▶ Exercise prompt:
Line by line, copy the data below exactly.

▼▼▼

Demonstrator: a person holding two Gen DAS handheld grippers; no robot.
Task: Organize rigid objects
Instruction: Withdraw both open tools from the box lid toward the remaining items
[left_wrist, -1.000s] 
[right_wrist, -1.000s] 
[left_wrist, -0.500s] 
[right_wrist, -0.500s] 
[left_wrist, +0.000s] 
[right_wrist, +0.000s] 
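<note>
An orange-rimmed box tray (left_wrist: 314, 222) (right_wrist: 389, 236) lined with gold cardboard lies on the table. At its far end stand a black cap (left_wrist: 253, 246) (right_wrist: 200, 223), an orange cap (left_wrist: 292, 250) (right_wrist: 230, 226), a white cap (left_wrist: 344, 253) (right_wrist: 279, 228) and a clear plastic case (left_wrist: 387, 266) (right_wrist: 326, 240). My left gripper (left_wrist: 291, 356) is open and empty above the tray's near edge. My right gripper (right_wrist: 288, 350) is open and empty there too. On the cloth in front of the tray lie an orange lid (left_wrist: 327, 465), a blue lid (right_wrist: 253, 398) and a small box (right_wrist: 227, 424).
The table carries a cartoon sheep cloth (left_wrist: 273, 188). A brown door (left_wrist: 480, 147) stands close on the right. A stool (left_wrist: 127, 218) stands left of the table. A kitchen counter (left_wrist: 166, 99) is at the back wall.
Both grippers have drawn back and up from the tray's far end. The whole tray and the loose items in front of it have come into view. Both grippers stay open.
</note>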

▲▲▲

▶ Task result:
Demonstrator: a person holding two Gen DAS handheld grippers; no robot.
Task: Organize rigid objects
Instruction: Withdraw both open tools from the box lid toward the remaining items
[left_wrist, -1.000s] 
[right_wrist, -1.000s] 
[left_wrist, -0.500s] 
[right_wrist, -0.500s] 
[left_wrist, +0.000s] 
[right_wrist, +0.000s] 
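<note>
An orange-rimmed box tray (left_wrist: 314, 222) (right_wrist: 389, 236) lined with gold cardboard lies on the table. At its far end stand a black cap (left_wrist: 253, 246) (right_wrist: 200, 223), an orange cap (left_wrist: 292, 250) (right_wrist: 230, 226), a white cap (left_wrist: 344, 253) (right_wrist: 279, 228) and a clear plastic case (left_wrist: 387, 266) (right_wrist: 326, 240). My left gripper (left_wrist: 291, 356) is open and empty above the tray's near edge. My right gripper (right_wrist: 288, 350) is open and empty there too. On the cloth in front of the tray lie an orange lid (left_wrist: 327, 465), a blue lid (right_wrist: 253, 398) and a small box (right_wrist: 227, 424).
The table carries a cartoon sheep cloth (left_wrist: 273, 188). A brown door (left_wrist: 480, 147) stands close on the right. A stool (left_wrist: 127, 218) stands left of the table. A kitchen counter (left_wrist: 166, 99) is at the back wall.
Both grippers have drawn back and up from the tray's far end. The whole tray and the loose items in front of it have come into view. Both grippers stay open.
</note>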

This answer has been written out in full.